# Task to complete
From the first line of the records down to the one that holds "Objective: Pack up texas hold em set", transcribe each line exactly and add nothing.

# Dataset excerpts
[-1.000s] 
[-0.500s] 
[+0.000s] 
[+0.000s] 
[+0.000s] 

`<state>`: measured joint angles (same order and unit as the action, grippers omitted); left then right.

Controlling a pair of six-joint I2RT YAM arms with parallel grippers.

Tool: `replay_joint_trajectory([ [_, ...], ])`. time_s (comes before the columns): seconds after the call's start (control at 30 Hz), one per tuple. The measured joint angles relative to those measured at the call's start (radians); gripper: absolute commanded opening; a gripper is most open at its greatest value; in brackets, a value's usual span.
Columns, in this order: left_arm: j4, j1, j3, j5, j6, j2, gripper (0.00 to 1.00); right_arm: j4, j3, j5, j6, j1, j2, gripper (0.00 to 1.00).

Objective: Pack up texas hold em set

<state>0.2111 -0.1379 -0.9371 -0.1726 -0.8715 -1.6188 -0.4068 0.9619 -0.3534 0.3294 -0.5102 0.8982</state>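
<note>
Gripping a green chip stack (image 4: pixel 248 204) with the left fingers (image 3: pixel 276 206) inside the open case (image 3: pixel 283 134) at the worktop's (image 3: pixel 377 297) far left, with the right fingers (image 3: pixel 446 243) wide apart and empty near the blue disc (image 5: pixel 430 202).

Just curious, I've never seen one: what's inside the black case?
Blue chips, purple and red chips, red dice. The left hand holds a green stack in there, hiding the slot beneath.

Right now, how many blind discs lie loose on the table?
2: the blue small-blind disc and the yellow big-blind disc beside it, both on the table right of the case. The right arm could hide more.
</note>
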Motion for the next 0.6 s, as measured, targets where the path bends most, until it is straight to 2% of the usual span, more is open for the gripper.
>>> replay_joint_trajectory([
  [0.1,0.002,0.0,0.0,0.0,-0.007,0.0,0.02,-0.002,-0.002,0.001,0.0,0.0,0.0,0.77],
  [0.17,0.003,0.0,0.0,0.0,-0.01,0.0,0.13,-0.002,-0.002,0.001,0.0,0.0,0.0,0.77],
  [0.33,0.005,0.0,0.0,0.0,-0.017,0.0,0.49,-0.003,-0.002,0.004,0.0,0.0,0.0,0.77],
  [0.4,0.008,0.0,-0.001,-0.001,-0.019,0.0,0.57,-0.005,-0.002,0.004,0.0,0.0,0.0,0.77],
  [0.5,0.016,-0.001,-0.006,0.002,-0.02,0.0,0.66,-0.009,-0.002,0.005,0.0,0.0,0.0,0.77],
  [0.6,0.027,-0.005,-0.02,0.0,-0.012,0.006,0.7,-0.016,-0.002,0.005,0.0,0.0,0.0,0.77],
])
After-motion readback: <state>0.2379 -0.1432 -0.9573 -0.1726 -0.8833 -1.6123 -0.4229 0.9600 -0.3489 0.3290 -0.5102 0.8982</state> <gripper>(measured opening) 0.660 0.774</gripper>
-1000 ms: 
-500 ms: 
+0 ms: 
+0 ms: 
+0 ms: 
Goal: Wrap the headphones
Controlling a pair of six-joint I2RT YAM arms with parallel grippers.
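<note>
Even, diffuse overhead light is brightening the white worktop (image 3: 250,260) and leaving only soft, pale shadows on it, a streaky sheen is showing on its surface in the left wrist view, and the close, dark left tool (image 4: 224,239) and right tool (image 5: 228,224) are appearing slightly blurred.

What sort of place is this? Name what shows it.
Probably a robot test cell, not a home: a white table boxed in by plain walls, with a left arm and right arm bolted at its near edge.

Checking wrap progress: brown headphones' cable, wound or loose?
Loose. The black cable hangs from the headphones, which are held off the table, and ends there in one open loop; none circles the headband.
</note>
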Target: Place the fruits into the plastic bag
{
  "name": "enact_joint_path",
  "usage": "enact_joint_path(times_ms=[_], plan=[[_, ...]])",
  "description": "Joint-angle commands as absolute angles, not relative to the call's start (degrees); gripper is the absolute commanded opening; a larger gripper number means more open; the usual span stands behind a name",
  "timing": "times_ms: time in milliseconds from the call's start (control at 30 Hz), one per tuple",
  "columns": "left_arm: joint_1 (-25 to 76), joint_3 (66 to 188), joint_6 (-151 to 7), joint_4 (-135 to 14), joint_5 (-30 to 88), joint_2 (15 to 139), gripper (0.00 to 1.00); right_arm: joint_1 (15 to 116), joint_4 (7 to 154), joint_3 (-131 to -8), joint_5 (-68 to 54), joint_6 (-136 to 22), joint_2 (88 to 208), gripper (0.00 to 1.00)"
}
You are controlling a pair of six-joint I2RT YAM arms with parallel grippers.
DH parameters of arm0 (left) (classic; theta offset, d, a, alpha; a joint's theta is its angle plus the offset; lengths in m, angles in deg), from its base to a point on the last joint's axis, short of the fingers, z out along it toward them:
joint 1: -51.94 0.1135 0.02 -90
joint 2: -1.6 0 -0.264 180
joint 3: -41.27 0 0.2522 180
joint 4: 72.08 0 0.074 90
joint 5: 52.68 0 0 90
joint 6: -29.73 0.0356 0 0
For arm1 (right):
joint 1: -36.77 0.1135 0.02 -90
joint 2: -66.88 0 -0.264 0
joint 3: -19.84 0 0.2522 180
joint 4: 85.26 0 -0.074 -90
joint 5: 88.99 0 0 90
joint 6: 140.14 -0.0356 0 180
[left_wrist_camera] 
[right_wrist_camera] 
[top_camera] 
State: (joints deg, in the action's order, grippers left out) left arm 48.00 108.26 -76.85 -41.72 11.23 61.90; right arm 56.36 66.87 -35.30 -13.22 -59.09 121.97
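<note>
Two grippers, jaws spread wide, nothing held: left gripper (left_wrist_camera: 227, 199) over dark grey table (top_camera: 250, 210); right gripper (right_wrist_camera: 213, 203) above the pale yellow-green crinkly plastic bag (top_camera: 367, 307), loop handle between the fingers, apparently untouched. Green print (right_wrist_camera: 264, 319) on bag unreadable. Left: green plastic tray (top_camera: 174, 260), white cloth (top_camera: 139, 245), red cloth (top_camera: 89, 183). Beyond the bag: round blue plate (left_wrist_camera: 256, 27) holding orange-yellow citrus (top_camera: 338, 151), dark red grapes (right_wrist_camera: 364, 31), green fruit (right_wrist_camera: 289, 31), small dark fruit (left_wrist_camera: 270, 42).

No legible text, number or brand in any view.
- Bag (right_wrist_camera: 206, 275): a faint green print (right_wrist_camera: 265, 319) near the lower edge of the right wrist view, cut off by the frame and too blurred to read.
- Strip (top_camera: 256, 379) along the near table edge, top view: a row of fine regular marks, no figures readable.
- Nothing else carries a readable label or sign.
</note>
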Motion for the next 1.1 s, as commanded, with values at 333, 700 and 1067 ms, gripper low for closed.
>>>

# Answer to the problem
[-1.000s] 
[-0.500s] 
[+0.000s] 
[+0.000s] 
[+0.000s] 

`<state>`: measured joint angles (same order and unit as the action, grippers omitted); left then right.

Controlling a pair of six-joint I2RT YAM arms with parallel grippers.

Tool: `replay_joint_trajectory([ [_, ...], ])`. time_s (comes before the columns): seconds after the call's start (control at 30 Hz), one per tuple. The measured joint angles relative to those measured at the call's start (radians); gripper: absolute commanded opening; a gripper is most open at its greatest value; in brackets, a value's usual span.
Columns, in this order: left_arm: j4, j1, j3, j5, j6, j2, gripper (0.00 to 1.00); right_arm: j4, j3, j5, j6, j1, j2, gripper (0.00 to 1.00).

Objective: Pack up texas hold em set

Output for the exercise is now complete.